The answer should consist solely of the lines from the first one below through the line containing "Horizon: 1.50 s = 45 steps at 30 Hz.", copied exactly.

SUPPLIED MATERIAL below:

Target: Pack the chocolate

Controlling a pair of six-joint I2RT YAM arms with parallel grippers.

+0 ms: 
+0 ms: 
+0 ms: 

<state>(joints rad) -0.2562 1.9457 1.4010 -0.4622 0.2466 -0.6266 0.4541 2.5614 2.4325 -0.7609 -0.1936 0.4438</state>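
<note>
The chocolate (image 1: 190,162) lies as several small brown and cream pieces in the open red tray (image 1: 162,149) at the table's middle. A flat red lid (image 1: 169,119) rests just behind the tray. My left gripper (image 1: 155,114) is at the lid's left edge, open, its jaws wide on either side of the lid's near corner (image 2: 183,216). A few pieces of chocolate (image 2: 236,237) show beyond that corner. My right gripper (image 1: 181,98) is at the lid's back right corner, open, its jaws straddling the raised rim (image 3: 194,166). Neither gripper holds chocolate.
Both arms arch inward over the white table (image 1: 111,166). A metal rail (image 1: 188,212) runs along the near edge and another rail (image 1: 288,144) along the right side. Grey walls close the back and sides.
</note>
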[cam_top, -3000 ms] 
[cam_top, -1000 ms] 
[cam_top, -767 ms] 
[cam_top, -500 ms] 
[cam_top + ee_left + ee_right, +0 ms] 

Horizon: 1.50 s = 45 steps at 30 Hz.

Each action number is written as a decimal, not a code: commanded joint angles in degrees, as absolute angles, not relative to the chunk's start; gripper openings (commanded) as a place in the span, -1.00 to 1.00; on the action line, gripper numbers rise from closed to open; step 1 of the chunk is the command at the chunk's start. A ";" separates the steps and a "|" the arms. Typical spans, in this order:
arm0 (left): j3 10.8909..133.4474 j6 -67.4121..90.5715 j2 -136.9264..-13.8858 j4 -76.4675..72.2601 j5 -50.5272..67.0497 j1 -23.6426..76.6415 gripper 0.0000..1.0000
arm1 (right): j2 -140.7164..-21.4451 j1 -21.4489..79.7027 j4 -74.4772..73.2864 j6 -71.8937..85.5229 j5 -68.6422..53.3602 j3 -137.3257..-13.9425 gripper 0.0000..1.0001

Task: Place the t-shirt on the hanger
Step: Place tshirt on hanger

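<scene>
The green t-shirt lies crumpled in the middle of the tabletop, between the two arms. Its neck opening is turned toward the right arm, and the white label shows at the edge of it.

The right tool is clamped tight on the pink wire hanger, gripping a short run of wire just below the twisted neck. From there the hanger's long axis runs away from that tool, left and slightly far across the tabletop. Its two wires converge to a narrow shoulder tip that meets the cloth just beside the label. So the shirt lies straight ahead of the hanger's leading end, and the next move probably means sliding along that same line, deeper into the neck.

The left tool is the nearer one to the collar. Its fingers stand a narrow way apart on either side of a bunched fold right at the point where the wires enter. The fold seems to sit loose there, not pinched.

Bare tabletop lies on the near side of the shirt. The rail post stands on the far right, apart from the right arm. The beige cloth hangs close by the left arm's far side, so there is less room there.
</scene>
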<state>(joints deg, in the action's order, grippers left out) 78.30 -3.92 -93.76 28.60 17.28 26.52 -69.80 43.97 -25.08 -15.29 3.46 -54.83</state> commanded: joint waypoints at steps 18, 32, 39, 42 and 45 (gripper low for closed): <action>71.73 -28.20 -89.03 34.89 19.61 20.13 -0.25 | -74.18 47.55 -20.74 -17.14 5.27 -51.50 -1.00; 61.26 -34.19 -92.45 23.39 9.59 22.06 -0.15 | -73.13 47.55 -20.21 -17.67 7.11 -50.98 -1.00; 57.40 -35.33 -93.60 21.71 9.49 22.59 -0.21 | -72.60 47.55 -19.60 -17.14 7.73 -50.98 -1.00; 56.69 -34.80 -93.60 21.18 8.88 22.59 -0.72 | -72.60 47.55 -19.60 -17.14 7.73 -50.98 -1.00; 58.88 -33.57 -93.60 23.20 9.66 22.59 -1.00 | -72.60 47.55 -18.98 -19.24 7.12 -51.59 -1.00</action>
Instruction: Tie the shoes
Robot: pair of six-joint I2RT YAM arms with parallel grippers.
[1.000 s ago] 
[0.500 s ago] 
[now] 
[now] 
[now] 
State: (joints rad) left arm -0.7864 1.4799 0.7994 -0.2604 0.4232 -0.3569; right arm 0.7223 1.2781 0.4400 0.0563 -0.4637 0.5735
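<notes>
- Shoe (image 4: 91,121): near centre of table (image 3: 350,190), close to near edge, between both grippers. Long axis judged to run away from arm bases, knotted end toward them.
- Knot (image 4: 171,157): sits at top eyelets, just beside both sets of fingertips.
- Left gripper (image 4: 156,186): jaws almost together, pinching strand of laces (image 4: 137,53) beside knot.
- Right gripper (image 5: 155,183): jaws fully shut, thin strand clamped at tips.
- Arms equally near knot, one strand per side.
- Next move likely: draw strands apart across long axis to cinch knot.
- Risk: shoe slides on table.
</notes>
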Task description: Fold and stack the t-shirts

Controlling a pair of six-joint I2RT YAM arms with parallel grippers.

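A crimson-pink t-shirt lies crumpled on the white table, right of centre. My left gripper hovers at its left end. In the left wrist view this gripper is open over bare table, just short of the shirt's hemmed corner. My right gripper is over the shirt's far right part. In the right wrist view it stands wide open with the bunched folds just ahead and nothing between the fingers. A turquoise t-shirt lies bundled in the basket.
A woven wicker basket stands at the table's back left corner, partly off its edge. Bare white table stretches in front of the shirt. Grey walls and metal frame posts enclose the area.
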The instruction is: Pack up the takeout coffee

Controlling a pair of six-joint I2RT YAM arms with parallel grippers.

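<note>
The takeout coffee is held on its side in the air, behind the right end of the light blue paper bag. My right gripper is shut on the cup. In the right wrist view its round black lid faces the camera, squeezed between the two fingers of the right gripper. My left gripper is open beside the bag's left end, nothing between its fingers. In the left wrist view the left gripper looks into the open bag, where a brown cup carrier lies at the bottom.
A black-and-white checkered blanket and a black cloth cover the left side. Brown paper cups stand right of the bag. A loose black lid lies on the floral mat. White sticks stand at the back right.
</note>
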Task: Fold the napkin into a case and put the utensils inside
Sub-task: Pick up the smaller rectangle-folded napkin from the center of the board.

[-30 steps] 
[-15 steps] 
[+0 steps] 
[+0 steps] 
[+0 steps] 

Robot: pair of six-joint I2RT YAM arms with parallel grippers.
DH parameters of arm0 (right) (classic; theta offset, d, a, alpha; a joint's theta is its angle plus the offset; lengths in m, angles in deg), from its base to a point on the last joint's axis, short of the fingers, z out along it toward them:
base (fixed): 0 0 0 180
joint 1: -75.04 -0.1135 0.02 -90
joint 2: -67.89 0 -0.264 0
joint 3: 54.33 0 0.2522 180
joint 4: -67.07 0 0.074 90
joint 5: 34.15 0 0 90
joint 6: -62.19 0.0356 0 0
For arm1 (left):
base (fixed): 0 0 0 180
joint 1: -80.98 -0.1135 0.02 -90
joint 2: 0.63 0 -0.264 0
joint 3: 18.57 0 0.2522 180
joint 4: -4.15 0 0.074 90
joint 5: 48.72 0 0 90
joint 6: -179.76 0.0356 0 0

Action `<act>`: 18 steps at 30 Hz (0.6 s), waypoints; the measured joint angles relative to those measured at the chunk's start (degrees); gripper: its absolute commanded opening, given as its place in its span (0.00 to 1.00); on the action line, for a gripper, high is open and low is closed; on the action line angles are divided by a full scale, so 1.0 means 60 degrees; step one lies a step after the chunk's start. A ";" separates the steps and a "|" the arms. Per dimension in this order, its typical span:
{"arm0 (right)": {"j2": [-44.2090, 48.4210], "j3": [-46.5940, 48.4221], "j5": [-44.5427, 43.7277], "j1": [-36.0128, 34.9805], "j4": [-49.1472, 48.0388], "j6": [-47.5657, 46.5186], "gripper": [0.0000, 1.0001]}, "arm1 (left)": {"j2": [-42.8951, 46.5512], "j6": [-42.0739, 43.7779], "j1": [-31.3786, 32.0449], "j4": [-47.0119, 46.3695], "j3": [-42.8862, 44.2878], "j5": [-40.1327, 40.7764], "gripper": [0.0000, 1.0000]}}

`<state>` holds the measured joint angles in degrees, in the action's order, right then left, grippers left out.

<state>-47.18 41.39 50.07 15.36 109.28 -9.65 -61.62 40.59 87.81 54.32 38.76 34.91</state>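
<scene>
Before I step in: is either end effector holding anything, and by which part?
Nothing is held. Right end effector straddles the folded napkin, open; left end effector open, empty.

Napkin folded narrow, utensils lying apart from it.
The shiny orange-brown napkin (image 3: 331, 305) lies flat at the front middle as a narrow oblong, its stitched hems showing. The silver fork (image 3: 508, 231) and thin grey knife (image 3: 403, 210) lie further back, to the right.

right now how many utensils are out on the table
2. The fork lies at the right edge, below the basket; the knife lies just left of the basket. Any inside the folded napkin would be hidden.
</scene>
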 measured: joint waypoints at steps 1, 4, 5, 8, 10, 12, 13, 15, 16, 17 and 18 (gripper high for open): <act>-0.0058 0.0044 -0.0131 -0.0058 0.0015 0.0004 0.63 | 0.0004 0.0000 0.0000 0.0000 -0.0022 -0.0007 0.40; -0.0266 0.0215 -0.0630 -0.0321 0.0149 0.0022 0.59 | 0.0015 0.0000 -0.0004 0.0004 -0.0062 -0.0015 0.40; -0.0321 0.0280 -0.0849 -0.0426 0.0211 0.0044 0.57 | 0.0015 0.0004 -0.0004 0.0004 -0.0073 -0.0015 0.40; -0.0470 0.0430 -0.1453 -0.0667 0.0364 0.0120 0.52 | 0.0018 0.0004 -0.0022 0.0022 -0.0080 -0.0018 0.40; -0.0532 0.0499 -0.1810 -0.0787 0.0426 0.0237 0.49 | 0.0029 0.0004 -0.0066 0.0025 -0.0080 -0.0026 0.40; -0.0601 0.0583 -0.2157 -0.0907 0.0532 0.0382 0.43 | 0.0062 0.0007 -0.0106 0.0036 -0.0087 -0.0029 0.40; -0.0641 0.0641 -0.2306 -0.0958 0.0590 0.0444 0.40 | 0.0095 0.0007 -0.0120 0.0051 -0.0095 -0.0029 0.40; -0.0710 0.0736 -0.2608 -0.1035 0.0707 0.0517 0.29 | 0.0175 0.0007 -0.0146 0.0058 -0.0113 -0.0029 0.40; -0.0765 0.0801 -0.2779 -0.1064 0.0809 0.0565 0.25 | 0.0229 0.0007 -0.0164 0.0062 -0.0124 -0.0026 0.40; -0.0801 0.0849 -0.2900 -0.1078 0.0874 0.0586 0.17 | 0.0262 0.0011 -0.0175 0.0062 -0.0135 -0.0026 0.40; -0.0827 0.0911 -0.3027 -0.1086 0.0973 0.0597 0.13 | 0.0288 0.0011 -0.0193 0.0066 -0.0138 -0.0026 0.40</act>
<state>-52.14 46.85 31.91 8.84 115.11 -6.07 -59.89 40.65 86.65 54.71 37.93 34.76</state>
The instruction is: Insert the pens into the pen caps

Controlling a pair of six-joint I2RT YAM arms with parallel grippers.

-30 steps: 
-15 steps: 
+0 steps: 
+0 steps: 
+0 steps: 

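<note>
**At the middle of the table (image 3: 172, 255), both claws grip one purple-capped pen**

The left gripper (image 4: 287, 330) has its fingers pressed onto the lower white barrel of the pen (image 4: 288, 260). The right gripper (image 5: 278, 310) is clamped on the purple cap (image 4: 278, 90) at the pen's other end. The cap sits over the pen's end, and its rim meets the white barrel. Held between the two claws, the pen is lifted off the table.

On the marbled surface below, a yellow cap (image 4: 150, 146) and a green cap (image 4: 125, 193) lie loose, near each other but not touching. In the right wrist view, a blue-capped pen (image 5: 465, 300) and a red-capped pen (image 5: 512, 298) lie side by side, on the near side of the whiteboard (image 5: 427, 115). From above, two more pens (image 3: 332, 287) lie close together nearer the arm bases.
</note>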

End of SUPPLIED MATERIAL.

ANSWER SPACE:
Target: Pack the chocolate

Controlling a pair of six-joint I2RT YAM arms with parallel grippers.

+0 ms: 
+0 ms: 
+0 ms: 

<state>(joints rad) -0.2562 1.9457 1.4010 -0.4622 0.2466 -0.6266 0.4541 2.5614 2.4325 -0.7609 -0.1936 0.4438</state>
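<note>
The chocolate (image 1: 190,162) lies as several small brown and cream pieces in the open red tray (image 1: 162,149) at the table's middle. A flat red lid (image 1: 169,119) rests just behind the tray. My left gripper (image 1: 155,114) is at the lid's left edge, open, its jaws wide on either side of the lid's near corner (image 2: 183,216). A few pieces of chocolate (image 2: 236,237) show beyond that corner. My right gripper (image 1: 181,98) is at the lid's back right corner, open, its jaws straddling the raised rim (image 3: 194,166). Neither gripper holds chocolate.
Both arms arch inward over the white table (image 1: 111,166). A metal rail (image 1: 188,212) runs along the near edge and another rail (image 1: 288,144) along the right side. Grey walls close the back and sides.
</note>
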[cam_top, -3000 ms] 
[cam_top, -1000 ms] 
[cam_top, -767 ms] 
[cam_top, -500 ms] 
[cam_top + ee_left + ee_right, +0 ms] 

Horizon: 1.50 s = 45 steps at 30 Hz.

That completes the output for this exercise.